Geometry RTheta

The geometry folder contains a helper file geometry.hpp which provides shortcuts to the types needed to define the specific geometry. In this case the geometry is a simulation with

  • 2 spatial dimensions (denoted R and Theta) in polar coordinates;
  • 2 spatial dimensions (denoted X and Y) in Cartesian coordinates.

We suppose \(r\) positive non periodic, \(\theta\) periodic, \(x\) and \(y\) non periodic. We denote in the code Theta the polar coordinate \(\theta\). The polar coordinates represent a logical domain, and the Cartesian coordinates the physical domain. Some mappings from the logical domain to the physical domain \((r,\theta) \mapsto (x,y)\) are defined in src/mapping/.

The splines applied are cubic and only defined on the logical domain.
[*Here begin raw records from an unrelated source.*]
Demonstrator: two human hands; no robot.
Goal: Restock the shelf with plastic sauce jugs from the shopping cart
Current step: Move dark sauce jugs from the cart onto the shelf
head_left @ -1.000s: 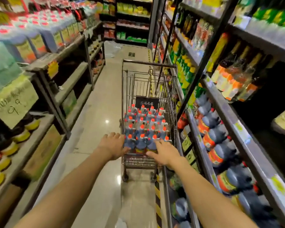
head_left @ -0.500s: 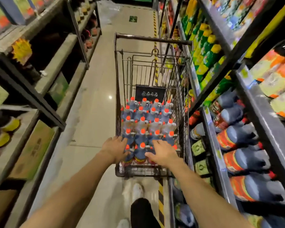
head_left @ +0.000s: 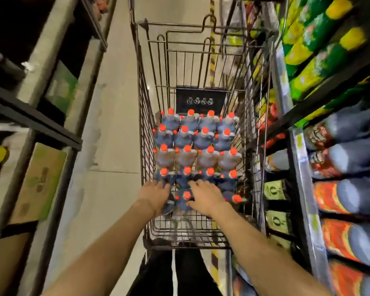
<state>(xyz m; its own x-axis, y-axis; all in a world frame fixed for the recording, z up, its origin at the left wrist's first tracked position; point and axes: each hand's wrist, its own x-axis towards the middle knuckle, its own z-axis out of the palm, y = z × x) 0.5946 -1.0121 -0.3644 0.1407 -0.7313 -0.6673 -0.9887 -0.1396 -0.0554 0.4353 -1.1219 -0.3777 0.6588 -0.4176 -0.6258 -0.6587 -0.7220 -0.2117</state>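
Note:
The wire shopping cart [head_left: 145, 129] stands in the aisle just ahead of me. It holds several grey-blue plastic sauce jugs [head_left: 199, 142] with orange-red caps, packed upright in rows. Both my arms reach into its near end. My left hand [head_left: 155, 196] curls its fingers down over the near-left jug [head_left: 166, 180]. My right hand [head_left: 206, 196] covers a jug in the near row, fingers bent over it and thumb beside an orange cap [head_left: 187, 195]. One jug [head_left: 235, 198] leans to the right of that hand. Motion blur hides the fingertips.
The right-hand shelf [head_left: 303, 180] carries matching grey jugs with orange labels [head_left: 350, 195] lying on their sides, and green and yellow bottles [head_left: 320, 45] above. A dark shelf rack with cardboard boxes [head_left: 41, 180] lines the left. Pale floor [head_left: 113, 124] runs between them.
I have stepped closer and tilted my view down onto the cart. Both hands have sunk lower among the near row of jugs.

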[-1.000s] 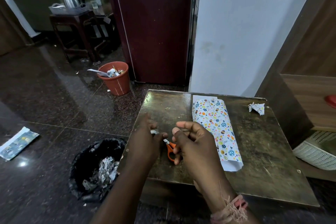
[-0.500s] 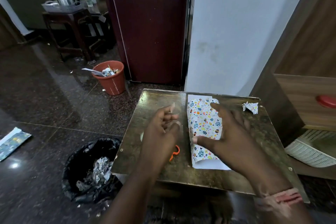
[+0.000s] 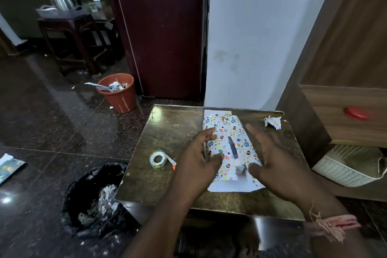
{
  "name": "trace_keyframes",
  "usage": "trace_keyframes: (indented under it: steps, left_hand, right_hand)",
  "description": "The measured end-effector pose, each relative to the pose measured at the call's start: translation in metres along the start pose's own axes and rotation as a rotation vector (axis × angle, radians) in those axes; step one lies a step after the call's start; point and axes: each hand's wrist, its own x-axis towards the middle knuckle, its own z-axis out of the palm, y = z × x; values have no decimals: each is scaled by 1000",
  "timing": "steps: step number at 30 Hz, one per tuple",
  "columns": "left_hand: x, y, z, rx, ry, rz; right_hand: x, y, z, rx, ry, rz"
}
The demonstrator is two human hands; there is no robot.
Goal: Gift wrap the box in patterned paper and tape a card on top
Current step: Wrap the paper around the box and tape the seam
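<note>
Box in patterned paper lying lengthwise at bench centre-right, long seam up; left hand and right hand flanking it, fingers spread and nearly straight, gripping nothing, left thumb on the paper, probably steadying the wrap so the seam stays closed. Near paper end flat and unfolded close to the front edge; tape roll just left, bare bench beyond for turning.
</note>
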Motion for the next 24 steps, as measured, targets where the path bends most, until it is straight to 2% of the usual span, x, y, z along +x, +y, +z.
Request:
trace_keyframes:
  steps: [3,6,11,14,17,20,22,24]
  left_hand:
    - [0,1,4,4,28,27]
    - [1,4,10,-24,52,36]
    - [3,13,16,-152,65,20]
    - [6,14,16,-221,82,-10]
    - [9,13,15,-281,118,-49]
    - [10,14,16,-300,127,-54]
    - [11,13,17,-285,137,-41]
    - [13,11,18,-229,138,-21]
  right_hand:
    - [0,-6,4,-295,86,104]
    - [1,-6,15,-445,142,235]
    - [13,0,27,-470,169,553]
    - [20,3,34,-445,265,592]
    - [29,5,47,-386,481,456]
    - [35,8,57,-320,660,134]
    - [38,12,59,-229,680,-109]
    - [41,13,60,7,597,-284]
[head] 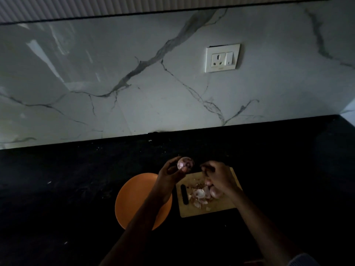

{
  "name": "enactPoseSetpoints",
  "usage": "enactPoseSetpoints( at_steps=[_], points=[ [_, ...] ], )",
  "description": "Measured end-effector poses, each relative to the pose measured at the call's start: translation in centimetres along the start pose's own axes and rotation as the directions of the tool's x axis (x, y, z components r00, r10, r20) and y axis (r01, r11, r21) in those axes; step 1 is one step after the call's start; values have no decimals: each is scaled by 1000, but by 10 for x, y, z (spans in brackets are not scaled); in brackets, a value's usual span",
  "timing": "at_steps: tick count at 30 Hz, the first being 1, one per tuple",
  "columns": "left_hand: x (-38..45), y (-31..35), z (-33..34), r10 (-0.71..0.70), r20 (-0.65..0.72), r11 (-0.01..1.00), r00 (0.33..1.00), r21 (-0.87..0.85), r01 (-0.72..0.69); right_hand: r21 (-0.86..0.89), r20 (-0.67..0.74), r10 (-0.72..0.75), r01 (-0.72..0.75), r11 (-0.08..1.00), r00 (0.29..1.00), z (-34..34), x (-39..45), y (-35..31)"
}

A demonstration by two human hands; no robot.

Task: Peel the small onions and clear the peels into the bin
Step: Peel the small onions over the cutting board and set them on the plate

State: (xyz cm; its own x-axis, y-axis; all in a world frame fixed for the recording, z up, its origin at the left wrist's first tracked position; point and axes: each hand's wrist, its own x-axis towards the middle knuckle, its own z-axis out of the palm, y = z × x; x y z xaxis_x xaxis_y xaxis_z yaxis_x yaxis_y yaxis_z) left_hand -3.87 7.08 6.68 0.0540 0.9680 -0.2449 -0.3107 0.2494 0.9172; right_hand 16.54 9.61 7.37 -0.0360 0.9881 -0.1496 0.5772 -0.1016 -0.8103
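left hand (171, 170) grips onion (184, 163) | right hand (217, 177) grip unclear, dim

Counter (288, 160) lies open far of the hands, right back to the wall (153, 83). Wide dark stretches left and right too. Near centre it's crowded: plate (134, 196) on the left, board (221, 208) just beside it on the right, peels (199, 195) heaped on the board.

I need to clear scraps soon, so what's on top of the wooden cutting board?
Pale onion peels lie piled on the cutting board. The right hand hovers above, hiding whatever lies beneath it.
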Motion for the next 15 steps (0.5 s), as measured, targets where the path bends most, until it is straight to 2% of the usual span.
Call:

The polar geometry can have a degenerated point. We call O-point or centre point, the points \((r=0, \theta) \ \forall \theta\). At these points, the loss of some properties pushes us to define another B-spline basis. This new spline is called in the code polar spline (see PolarSpline). Both basis are used in the code.

Shortcuts

The shortcuts defined in the geometry file represent:

  1. The continuous dimensions R, Theta, X and Y. Continuous dimensions for the velocity on the logical and physical domains are also defined Vr, Vtheta, Vx and Vy.
  2. The type of coordinates of objects represented on the dimensions (CoordR, CoordTheta, CoordRTheta, CoordVr, CoordVtheta, CoordX, CoordY, CoordXY, CoordVx and CoordVy).
  3. The type of the B-Spline bases used on the logical dimensions (BSplinesR and BSplinesTheta).
  4. The type which will describe the grid points on which the simulation will evolve (GridR, GridTheta).
  5. The type of the helper class which initialises grid points in space which are compatible with the defined splines (SplineInterpPointsR, SplineInterpPointsTheta).
  6. The type of the objects used to build splines and evaluate them (SplineRThetaBuilder, SplineRThetaEvaluator).
  7. The type which describes the index of a grid point (e.g. IdxR).
  8. The type which describes a distance between grid points (e.g. IdxStepR).
  9. The type which describes the indices on which the grid points are defined (e.g. IdxRangeR).
  10. The templated type of a field memory block defined on each of the domains (e.g. FieldMemR<ElementType>). A field memory block allocates values at each grid point in the provided domain.
  11. The type of a field memory block of doubles defined on each of the domains (e.g. DFieldMemR).
  12. The templated type of a field defined on each of the domains (e.g. FieldR<ElementType>). A field is similar to a reference. It provides access to a field memory block or a sub-set of a field memory block, but does not own the data itself.
  13. The type of a field of doubles defined on each of the domains (e.g. DFieldR).
  14. The templated type of a constant field defined on each of the domains (e.g. ConstFieldR<ElementType>).
  15. The type of a constant field of doubles defined on each of the domains (e.g. DConstFieldR).
  16. The type of a field of doubles defined on the spline domains representing a spline on the Cartesian product base (e.g. Spline2D), and a spline on the polar spline base (e.g. PolarSplineRTheta).
  17. The type of VectorField defined on the index range IdxRangeRTheta on the template directions VectorIndexSet<Dim1, Dim2> (VectorDFieldRTheta<Dim1, Dim2>). The directions used in the code are either <R, Theta> or <X, Y>.